Image result for images goneril and regan

The characterization of women in the past has been harsh indeed; but why have women been so insistent on taking their pound of flesh, hectoring the disappointing  men they have married?  Why have they stayed married despite all signs that point to dissolution and preferred to nag, irritate, and badger instead?

The image of the hag, the badgering, incessantly critical, unhappily married, resentful, unpleasant woman should have been long ago relegated to the archives.  Successful modern day women have either acquired enough financial capital to leave a bad marriage; or have, like Shakespeare’s heroines, figured out how to get the best out of their husbands and their marriages to satisfy their needs; but the unsuccessful women, the majority, still have not sorted out their independence nor learned from the Strindberg playbook.  Only women know whose child they are carrying, and there is no more poisoned arrow in their quiver.

Instead, women go toxic with their bickering, bitching innuendoes and never confront men on the battlefield, equal in strength, open and martial in their intentions, courageous and honest.  They are still confused, caught between their patriarchal upbringing and modern 'Be All You Can Be' propaganda. 

A confounding factor in all this is feminism itself.  On the one hand feminist jihadists are asserting their absolute strength, authority, ability, and independence; but on the other are demanding safe spaces, neutered men, congenial and protective institutional environments, limited free speech and civil rights.  What is a woman to do?  Which is she?  Strong, competent, and independent; able to negotiate the world of men easily and quickly? Or dependent, still needing shelter and accommodation?

In addition women are taught as part of the ‘male toxicity’ canon that men’s natural, biological, sexual drives – aggressive, demanding, persistent, simple, and undeniable – are wrong, retrograde, and destructive.   There is something wrong and suspicious about male pursuit.  Yet millennia of human history demonstrate just the opposite.  Human evolution has depended on male aggression, competitiveness, and pursuit.  While there is no doubt that such masculinity can have its excesses – the bell curve describes all human activity and ability – there is no reason to deny its reality or its legitimate place in modern society.
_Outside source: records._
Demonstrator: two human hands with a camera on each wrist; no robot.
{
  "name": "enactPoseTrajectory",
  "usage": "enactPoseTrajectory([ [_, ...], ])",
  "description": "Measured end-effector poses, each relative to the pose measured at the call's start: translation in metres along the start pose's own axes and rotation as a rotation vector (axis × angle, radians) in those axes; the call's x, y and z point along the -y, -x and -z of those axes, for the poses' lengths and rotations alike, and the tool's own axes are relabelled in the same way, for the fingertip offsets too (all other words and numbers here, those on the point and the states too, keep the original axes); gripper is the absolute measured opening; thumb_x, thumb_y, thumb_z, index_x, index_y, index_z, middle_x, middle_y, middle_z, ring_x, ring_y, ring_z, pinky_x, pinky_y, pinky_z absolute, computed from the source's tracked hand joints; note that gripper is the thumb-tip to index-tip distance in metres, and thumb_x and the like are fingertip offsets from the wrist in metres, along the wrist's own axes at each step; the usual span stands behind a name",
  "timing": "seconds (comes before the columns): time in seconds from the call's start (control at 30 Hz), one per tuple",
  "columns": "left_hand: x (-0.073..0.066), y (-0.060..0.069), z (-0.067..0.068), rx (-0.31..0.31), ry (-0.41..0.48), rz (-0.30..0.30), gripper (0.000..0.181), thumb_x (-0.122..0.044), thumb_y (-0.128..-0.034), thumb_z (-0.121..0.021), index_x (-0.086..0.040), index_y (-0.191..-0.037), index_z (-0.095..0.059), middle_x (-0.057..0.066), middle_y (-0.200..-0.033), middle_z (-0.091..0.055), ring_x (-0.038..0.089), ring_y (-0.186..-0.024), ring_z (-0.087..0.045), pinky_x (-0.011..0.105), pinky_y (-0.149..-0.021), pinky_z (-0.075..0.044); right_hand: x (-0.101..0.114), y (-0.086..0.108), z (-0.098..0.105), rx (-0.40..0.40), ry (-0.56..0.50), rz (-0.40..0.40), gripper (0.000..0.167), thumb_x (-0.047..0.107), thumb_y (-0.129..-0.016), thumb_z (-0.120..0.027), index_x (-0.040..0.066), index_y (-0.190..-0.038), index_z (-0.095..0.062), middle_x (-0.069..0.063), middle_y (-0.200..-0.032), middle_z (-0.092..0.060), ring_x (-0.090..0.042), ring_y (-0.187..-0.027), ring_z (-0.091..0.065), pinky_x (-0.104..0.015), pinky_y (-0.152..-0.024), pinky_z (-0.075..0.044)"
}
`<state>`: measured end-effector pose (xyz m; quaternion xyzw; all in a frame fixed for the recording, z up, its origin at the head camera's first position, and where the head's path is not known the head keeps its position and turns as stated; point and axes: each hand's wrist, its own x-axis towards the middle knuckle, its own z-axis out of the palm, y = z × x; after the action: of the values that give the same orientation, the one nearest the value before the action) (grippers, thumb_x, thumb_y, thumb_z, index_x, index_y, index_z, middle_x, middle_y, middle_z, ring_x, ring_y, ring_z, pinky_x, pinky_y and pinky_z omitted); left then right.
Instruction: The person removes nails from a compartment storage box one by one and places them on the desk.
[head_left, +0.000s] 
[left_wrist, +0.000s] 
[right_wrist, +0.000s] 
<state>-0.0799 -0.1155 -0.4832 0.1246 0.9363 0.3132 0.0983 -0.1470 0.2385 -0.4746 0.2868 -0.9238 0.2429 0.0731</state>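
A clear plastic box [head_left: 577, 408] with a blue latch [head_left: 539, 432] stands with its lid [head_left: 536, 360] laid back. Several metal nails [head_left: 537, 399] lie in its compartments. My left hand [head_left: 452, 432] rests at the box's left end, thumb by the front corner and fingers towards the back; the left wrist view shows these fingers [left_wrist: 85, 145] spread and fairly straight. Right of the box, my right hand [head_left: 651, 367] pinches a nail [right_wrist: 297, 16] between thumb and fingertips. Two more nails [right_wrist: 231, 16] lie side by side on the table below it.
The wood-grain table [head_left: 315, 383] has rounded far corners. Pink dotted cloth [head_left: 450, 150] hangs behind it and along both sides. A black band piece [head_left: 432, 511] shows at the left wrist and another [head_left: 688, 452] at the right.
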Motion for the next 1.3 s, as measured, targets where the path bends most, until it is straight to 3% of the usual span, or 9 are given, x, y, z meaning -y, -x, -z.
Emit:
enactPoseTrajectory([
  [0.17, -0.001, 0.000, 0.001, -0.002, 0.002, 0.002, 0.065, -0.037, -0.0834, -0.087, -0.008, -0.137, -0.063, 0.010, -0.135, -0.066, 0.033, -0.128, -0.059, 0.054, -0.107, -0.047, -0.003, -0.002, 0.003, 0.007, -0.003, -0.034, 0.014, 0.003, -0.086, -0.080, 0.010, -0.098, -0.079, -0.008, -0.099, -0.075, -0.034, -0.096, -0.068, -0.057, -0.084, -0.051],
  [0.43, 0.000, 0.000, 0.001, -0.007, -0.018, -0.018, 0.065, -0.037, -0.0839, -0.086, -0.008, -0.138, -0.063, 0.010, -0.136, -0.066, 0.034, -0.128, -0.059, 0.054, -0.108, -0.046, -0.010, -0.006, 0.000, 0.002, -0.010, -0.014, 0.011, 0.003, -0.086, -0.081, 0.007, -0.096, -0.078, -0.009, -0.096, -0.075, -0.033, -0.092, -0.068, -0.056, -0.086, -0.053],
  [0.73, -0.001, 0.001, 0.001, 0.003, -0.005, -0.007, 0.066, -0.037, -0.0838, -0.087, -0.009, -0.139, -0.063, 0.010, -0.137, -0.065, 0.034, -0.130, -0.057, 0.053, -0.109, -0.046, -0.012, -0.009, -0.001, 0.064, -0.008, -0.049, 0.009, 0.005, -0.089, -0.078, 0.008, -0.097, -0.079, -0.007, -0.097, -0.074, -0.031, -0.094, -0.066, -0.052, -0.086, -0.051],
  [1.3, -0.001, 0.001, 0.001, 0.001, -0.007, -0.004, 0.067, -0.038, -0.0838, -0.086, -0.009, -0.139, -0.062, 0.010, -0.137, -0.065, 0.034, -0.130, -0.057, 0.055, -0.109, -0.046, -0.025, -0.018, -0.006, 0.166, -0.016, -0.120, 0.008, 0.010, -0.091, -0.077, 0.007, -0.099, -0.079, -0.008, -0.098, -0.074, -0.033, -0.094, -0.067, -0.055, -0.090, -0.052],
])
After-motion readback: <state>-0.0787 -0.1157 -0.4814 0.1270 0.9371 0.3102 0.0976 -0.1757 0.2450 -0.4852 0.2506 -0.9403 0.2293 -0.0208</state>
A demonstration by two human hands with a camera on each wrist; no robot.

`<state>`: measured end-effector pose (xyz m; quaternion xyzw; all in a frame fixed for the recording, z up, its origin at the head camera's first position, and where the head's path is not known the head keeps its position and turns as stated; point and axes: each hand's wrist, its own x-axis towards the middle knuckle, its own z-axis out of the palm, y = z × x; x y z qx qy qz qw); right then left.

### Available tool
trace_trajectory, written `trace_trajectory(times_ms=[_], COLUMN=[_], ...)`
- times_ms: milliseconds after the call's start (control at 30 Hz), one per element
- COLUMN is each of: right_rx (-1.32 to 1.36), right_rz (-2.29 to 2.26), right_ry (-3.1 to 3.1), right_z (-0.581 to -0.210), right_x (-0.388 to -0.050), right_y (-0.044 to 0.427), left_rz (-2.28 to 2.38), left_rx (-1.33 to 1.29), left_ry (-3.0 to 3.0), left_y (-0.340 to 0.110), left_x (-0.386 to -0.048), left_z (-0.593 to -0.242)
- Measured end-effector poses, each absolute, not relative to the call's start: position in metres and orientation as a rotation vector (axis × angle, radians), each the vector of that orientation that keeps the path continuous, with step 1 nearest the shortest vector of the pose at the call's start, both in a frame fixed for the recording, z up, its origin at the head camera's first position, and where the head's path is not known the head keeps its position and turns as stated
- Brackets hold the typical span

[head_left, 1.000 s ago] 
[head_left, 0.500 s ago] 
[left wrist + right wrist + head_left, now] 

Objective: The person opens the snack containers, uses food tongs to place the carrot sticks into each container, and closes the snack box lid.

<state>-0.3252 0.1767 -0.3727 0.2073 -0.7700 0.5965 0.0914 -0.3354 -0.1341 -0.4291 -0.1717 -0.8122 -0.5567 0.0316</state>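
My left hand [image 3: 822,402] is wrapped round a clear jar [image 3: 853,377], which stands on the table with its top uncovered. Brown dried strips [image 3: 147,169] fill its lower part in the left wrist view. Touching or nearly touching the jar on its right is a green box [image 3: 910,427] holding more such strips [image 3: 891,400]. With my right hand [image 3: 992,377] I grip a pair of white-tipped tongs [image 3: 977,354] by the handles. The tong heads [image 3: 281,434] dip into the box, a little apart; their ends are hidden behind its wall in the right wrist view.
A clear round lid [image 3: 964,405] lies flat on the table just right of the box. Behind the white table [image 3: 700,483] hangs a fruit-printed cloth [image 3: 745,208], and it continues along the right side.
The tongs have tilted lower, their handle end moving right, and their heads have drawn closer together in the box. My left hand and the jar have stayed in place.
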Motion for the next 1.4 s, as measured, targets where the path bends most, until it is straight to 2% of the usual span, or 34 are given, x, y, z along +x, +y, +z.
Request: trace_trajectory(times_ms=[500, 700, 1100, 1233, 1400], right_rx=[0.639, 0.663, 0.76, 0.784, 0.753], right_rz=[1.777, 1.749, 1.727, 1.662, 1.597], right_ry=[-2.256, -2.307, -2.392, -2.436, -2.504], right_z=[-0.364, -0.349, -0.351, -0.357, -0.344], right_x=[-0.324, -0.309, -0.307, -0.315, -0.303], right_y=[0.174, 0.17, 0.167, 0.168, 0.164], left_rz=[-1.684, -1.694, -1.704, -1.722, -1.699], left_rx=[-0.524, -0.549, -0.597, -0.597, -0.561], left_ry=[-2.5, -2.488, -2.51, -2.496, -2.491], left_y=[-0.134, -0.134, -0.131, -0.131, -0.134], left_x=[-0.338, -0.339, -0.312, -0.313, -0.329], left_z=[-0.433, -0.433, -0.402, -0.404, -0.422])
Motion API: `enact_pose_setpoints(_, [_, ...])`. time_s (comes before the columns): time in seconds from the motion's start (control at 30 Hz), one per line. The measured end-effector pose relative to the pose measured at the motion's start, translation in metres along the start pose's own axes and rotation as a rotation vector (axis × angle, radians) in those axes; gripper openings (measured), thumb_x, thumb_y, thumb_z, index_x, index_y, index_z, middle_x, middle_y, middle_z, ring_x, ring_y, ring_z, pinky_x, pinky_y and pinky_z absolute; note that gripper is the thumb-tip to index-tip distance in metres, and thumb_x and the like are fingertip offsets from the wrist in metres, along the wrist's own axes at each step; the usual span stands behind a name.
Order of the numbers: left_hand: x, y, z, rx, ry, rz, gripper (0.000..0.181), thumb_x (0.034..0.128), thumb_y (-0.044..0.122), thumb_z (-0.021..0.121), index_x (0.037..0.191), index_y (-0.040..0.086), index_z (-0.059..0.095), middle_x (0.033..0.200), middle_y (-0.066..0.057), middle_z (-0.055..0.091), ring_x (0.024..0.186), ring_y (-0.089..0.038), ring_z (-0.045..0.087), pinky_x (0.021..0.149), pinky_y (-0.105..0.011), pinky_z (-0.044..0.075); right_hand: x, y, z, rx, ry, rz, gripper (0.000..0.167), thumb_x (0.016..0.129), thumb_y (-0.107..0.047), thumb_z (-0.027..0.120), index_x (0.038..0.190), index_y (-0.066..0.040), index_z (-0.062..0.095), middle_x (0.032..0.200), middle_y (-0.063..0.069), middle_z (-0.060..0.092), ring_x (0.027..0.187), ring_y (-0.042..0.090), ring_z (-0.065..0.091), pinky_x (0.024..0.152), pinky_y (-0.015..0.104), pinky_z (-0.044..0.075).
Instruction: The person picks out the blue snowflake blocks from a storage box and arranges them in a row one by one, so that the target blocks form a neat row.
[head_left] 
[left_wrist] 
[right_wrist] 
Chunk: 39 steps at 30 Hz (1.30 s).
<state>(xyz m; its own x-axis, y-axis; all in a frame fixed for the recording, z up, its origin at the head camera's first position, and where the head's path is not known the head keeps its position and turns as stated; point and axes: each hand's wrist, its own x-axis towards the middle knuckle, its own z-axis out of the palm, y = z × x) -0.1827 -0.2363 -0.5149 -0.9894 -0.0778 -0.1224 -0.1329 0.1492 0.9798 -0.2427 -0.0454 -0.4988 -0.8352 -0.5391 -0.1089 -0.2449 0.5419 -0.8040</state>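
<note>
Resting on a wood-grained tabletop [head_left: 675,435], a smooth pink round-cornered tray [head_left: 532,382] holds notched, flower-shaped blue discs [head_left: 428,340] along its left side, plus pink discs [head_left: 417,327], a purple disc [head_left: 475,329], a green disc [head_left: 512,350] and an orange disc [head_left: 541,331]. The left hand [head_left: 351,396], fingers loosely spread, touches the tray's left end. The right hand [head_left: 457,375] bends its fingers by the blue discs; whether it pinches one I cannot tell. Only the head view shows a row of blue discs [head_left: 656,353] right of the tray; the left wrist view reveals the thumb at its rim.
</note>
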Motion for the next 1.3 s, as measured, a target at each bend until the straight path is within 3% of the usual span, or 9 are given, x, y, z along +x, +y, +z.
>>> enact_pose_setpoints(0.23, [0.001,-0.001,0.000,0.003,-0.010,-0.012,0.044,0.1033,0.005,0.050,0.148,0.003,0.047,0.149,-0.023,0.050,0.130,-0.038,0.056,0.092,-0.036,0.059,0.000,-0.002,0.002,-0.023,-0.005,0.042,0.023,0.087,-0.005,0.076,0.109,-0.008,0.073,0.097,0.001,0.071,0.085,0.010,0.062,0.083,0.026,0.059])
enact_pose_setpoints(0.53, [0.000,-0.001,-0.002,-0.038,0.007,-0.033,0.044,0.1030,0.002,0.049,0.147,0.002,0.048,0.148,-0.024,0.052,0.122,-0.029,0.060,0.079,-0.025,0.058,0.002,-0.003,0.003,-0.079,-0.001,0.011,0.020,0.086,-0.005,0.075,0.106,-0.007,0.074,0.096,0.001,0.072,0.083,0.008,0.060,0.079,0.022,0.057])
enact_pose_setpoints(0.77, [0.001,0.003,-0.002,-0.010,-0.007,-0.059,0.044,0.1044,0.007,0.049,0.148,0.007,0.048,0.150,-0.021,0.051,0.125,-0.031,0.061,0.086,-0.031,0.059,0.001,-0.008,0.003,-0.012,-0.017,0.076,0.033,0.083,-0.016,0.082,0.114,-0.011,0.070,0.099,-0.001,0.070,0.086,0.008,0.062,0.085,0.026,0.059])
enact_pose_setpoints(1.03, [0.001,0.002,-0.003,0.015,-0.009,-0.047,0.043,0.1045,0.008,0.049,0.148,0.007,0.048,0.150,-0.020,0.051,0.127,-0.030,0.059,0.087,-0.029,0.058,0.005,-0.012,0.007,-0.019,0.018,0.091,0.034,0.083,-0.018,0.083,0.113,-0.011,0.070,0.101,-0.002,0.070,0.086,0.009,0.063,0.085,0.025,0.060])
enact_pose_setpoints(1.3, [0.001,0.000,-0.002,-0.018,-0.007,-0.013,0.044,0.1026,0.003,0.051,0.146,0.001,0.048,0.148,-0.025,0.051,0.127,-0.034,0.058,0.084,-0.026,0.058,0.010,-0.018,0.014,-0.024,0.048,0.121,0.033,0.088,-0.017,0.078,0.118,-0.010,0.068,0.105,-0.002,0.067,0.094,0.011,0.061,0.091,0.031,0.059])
Therefore most women are caught betwixt and between.  They settle for bad marriages, bad jobs, and bad children and instead of doing something, complain, rage, nag, and harp and become as toxic in their own way as their wandering, dismissive, wandering husbands.  In being taught that the system itself is the enemy and that only by destroying it and remaking it in women’s image can women ever find reward, women have been sold a bill of goods.  Women need no institutional support, no self-interested twisting of legal codes, and no patrons.  True equality can only be achieved by asserting one’s moral authority, intelligence, and individual will.  In being taught that evolutionary biology is wrong, women have been further deceived.  Rather than dealing with biological difference – as Shakespeare’s daunting heroines did – women are instructed to deny it.  Certainly no good can come of that.

The honesty of Shakespeare and his successors is absent in today's culture of identity, diversity, and inclusivity. One cannot call a spade a spade - women in this apogee of women's place can do no wrong, deserve every advantage over men, and must be respected as society's true generals - or saints.   The only spade called is male toxicity, that spreading, infectious, viral swarm of bad intention, ugliness, and hormone-fueled ignorance. 

The war between the sexes, as hot as it has ever been, will cool down for sure.  Its anger, suspicion, and hostility is more a product of today’s identity politics, the politics of grievance and victimhood than it is any fundamental issue.  This era of over-sensitivity, inclusivity, and group identity will eventually wither and die.  Who knows what will come next, but one hopes at least some return to sexual reality, confidence, will, and individuality.